### Try it
No pictures, nothing altered: return the data below.
***
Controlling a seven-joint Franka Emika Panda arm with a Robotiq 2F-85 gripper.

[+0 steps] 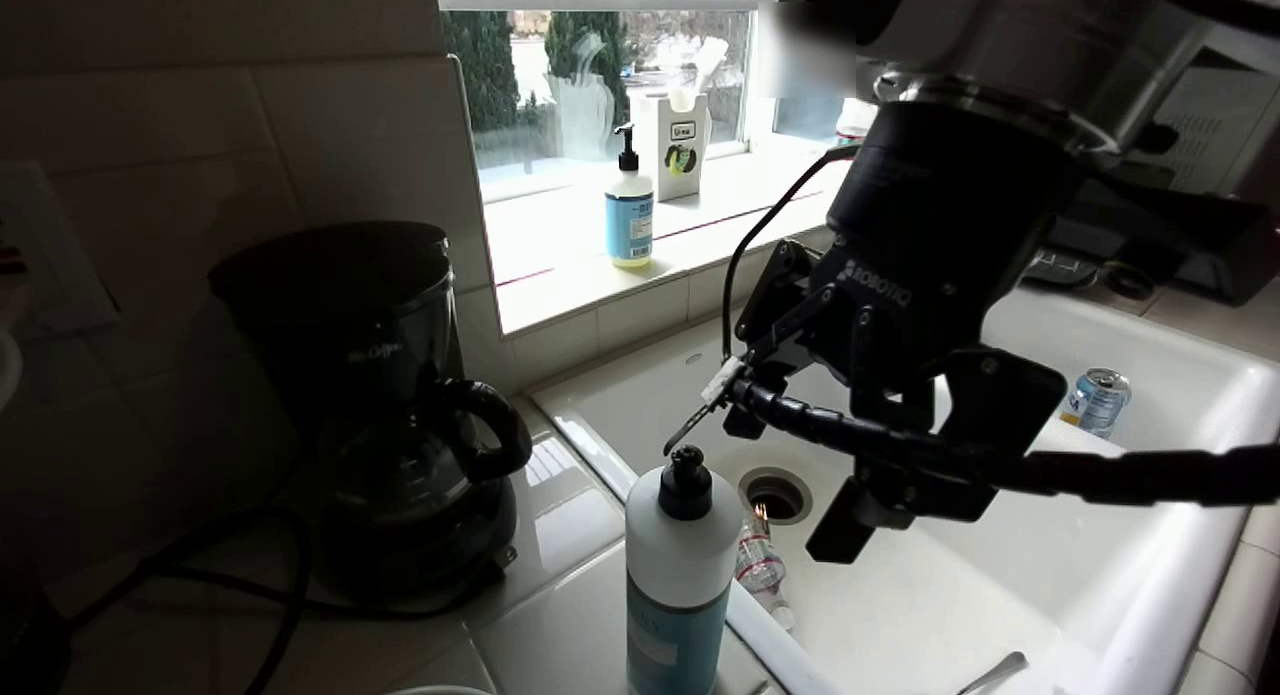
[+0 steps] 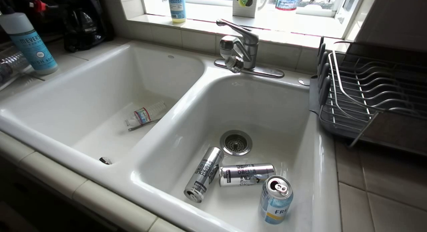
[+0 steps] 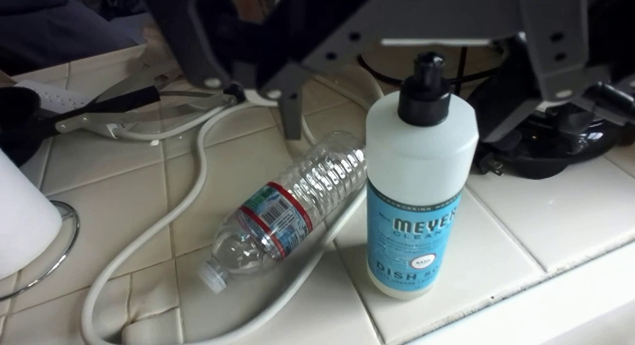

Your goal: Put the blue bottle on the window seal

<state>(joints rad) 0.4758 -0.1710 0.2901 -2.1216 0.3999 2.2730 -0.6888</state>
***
### Answer
Controlling a seven-joint Franka Emika Panda arm with a Robotiq 2F-85 gripper.

[+0 steps] 
[+0 steps] 
[+0 steps] 

Your goal: Put the blue bottle on the window seal

<state>(joints rad) 0.4758 -0.1710 0.2901 -2.1216 0.3999 2.2730 -0.6888</state>

The exercise has been carried out completely.